### Prompt
The entire listing that follows must be repeated exactly, pictures excluded.
--*--
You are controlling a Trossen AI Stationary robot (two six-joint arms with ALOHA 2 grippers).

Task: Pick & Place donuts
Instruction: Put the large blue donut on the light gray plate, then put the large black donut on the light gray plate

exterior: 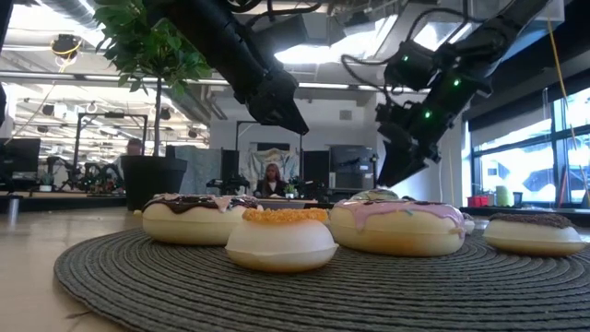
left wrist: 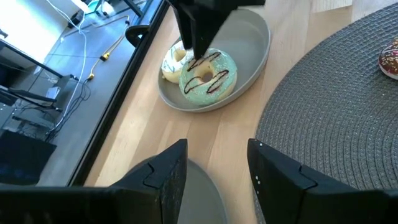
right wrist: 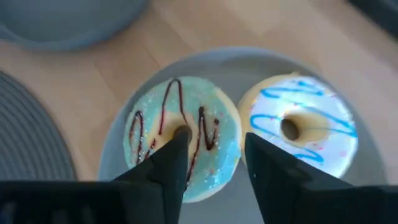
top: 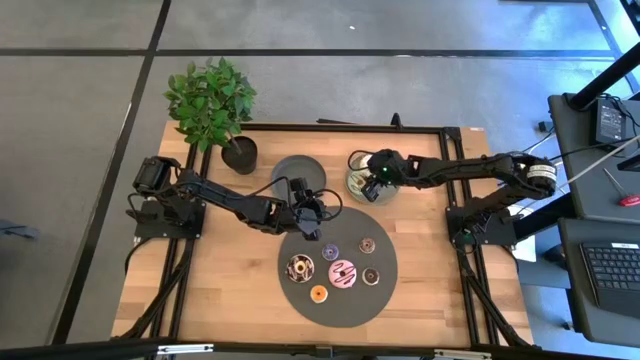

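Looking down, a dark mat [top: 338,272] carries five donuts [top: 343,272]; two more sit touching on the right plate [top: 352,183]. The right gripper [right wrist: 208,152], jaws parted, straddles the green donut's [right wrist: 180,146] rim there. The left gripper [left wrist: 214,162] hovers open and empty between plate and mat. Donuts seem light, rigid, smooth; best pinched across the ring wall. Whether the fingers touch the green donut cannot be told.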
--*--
### Exercise result
You are controlling a Trossen AI Stationary robot (two six-joint arms with ALOHA 2 grippers).

Task: Pick & Place donuts
Instruction: Put the large blue donut on the light gray plate, then put the large black donut on the light gray plate

exterior: 
left wrist: 
right wrist: 
top: 

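Looking down, a dark mat [top: 338,272] carries five donuts [top: 343,272]; two more sit touching on the right plate [top: 352,183]. The right gripper [right wrist: 208,152], jaws parted, straddles the green donut's [right wrist: 180,146] rim there. The left gripper [left wrist: 214,162] hovers open and empty between plate and mat. Donuts seem light, rigid, smooth; best pinched across the ring wall. Whether the fingers touch the green donut cannot be told.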

With this, the exercise is finished.